◆ **The problem**
Whichever lines include the word "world", copy them as they appear in the data.

◆ **Data below**

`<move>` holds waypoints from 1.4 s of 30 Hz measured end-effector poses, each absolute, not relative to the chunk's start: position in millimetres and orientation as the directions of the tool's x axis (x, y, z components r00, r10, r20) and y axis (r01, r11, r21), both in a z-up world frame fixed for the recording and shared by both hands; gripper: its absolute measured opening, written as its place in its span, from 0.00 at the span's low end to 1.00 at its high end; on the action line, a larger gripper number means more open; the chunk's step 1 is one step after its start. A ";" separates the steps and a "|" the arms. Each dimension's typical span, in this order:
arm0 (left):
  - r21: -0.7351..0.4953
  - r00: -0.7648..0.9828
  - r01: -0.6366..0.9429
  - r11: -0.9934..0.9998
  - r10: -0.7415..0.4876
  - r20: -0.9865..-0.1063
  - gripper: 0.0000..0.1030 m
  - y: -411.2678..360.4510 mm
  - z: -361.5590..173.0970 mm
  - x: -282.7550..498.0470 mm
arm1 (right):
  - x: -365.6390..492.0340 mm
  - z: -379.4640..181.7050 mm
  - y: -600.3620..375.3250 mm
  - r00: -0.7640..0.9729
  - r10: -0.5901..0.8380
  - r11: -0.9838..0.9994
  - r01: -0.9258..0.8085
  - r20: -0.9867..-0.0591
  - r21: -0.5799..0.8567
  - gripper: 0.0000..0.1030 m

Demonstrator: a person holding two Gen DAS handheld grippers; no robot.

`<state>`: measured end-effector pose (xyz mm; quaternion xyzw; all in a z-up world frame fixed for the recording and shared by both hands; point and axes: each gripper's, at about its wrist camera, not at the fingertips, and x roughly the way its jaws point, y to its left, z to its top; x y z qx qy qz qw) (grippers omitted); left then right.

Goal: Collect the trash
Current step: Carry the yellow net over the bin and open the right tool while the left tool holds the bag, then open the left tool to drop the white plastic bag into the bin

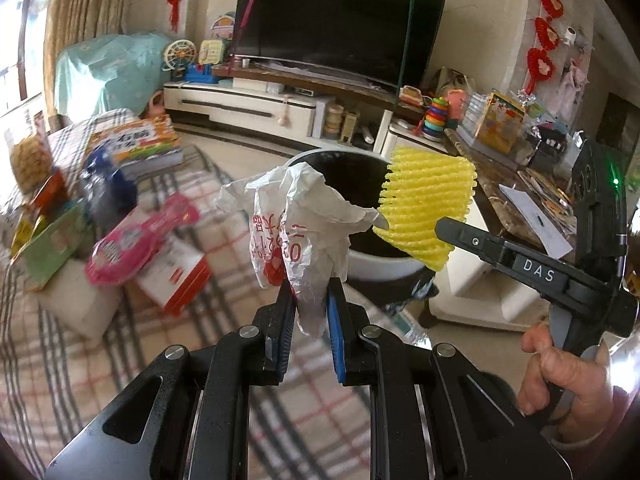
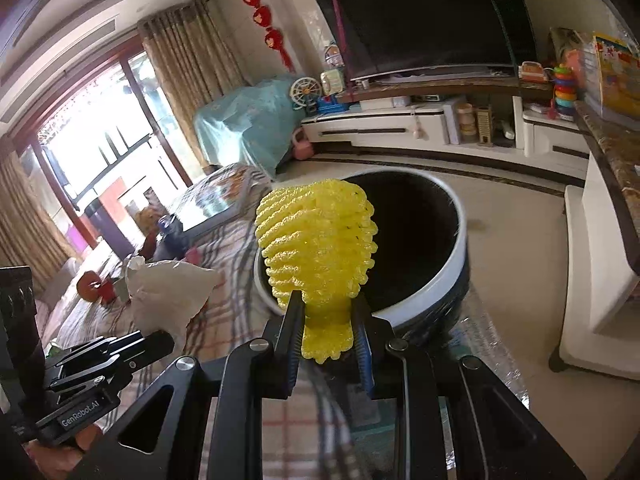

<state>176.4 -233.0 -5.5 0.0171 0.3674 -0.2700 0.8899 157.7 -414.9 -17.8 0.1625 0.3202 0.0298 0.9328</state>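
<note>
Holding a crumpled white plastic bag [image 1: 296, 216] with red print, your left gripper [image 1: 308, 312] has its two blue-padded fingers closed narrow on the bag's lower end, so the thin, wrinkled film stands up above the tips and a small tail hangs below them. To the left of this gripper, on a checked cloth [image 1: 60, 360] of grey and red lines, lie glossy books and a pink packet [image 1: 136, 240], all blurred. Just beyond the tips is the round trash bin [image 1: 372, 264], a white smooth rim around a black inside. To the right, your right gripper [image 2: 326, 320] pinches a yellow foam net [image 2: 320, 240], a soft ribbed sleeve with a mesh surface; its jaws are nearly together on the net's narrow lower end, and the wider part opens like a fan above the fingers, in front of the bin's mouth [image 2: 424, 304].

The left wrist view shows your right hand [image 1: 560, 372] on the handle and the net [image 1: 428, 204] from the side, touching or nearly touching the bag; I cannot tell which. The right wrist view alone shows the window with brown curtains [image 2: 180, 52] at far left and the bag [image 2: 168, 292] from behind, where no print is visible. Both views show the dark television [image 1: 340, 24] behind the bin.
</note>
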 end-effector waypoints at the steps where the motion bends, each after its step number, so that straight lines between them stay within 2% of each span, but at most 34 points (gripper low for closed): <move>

◆ **Result of the exercise**
`<move>` holds waypoints from 1.4 s of 30 Hz measured end-effector poses, each absolute, not relative to the chunk's start: position in millimetres and orientation as the directions of the tool's x axis (x, y, z components r00, r10, r20) and y axis (r01, r11, r21), both in a z-up world frame fixed for the recording and shared by both hands; gripper: its absolute measured opening, written as its place in its span, from 0.00 at the span's low end to 1.00 at its high end; on the action line, a larger gripper number means more open; the chunk's step 1 is one step after its start. A ";" separates the steps and a "|" the arms. Each dimension's typical span, in this order:
`<state>`: measured end-effector pose (xyz mm; quaternion xyzw; all in a z-up world frame fixed for the recording and shared by both hands; point and axes: each gripper's, at about its wrist camera, not at the fingertips, and x roughly the way its jaws point, y to its left, z to its top; x y z qx qy qz qw) (grippers omitted); left then right.

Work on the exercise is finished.